Wie so ziemlich jeder größere Film, der sich "etwas traut", sprich: auf konventionelle Erwartungen hinsichtlich Story und Logik pfeift, - auf die Schnelle fallen mir jetzt THE NEON DEMON oder HIGH-RISE ein, fiel auch A CURE FOR WELLNESS bei den "Mainstream-Medien" (ja, ich weiß: an sich ein indiskutabler Trottel-Begriff, aber in der Filmberichterstattung leider sehr oft zutreffend) durch. Der Kurier schrieb irgendwas von "Shutter Island für Arme", und der Augsburger Allgemeinen fiel nicht viel mehr ein, als über die "märchenhaften 9,2 Millionen Euro Fördergeld" dieser deutsch-amerikanischen Co-Produktion zu lästern.
Auch das Publikum blieb in Massen fern: Vielleicht zwei Dutzend Leute hatten sich an diesem Abend in den großen Saal des Wiener Village-Kinos verirrt. Piratenkapitän Gore Verbinski wird sich deshalb aber nicht von der Brücke stürzen müssen wie der Vater des jungen Börsen-Brokers Lockhart (eindringlich: Dane DeHaan) im Film. Freuen wir uns lieber, dass der stets unterschätzte Blockbuster-Handwerker ein derartig weirdes Herzensprojekt umsetzen konnte. Dass man den Film UNBEDINGT im Kino auf größtmöglicher Leinwand sehen muss, versteht sich wohl von selbst.
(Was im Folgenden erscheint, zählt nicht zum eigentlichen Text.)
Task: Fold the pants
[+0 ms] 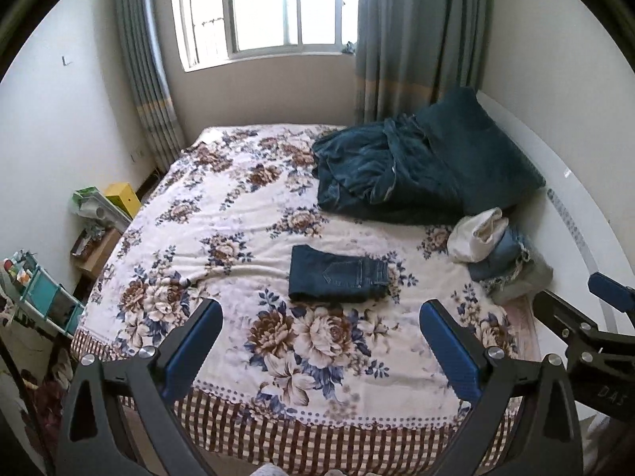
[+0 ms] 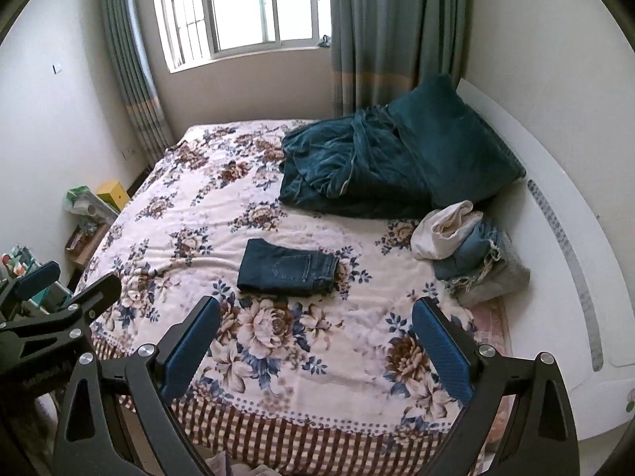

Ein amerikanischer Börsenbroker wird gegen seinem Willen in einem mysteriösen Schweizer Sanatorium festgehalten, in dem garantiert niemand gesund wird. Der stets unterschätzte karibische Piratenkapitän Gore Verbinski hat ein weirdes Herzensprojekt von einem gotischen Horrorfilm verwirklicht: Der Stoff, aus dem die Albträume sind - und zwar in jeder einzigen Einstellung.
In diesem Sinne: "Ich bin kein Patient!"